Prologue

Prologue-The Masochist

Some may call it the most prestigious school in Tokyo, but I call it hell with florescent lighting.

Not only are the classes filled with retarded kids, but the uniform is unbelievably short and the teachers' suck. That's right, they SUCK.

I call the teachers' the 'faculty' because their attitude towards the "other" schools is legendary. The remind me of robotic child abuse torture machines, probably sent by the government to use the 'children should be seen, not heard' policy on us. Well too bad. Everyone knows that never works.

The boys' are completely stupid and only think about the arcade and the ones that don't lock themselves up in the labs for hours after school. The girls' completely piss me off by giggling their asses of when the top student is near. It's annoying, it stupid and it down right pisses me off.

I pretty sure you know who I mean by the 'giggling' near the 'top student.' For all those who don't know, it's Shuichi Minamo. He is the most 'handsome, smart, mature, kind and wonderful person in the world!'

It makes me want to barf and STAB HIM TILL HE BLEEDS ALL OVER THE FLOOR.

Man, I'm really going to have to whip some makai demon ass when I get home.

Right now I am writing this in The Notebook instead of doing something important. Like, taking down notes for the up and coming mid terms. I hate exams. When I grow up, I'm going to lose all contact with my family, live in America in a massive house with my own personal library and be in a famous band.

My IPod headphones are jammed into my ears playing loud heavy metal music. There is a 15 percent chance that the faculty is going to notice me because a) the faculty that is currently teaching us is a complete imbecile and b) even if they did notice me, they would pay more attention to Shuichi sitting in front of me.

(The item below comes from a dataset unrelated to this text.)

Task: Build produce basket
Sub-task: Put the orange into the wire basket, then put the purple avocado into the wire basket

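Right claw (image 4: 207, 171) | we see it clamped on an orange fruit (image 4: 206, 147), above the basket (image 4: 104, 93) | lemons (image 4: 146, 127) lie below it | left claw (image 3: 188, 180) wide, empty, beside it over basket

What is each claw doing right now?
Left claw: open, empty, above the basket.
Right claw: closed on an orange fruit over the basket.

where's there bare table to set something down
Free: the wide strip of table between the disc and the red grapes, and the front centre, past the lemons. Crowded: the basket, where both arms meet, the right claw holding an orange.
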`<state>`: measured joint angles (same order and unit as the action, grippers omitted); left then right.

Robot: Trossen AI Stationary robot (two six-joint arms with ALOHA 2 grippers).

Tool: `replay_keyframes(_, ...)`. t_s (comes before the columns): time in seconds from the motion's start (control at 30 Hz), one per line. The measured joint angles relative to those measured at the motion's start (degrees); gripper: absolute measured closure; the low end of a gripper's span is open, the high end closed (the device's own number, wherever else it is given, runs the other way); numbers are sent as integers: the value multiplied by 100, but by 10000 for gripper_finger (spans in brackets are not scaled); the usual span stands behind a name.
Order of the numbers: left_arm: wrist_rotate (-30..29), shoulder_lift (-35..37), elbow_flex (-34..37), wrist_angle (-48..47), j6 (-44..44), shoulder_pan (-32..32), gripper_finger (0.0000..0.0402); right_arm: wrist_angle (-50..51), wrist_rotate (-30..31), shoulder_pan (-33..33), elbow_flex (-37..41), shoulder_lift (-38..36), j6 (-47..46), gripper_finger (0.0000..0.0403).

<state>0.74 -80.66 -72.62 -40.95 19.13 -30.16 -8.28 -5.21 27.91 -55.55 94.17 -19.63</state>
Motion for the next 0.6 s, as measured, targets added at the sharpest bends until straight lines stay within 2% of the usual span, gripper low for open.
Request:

That's right; I GET THE MASOCHIST INSTEAD OF SOME OTHER LOSER WHO STICKS RUBBER PEICES UP HIS NOSE.

I nearly broke my pencil when I thought this. I do really need to kill a few demons when I get home. Or I could accept that letter for a heist I received last week. It is a quick way to earn some cash, and I do need to vent out this week's anger… Hm, decisions, decisions…

Oh… look. He's handing our last week's test back.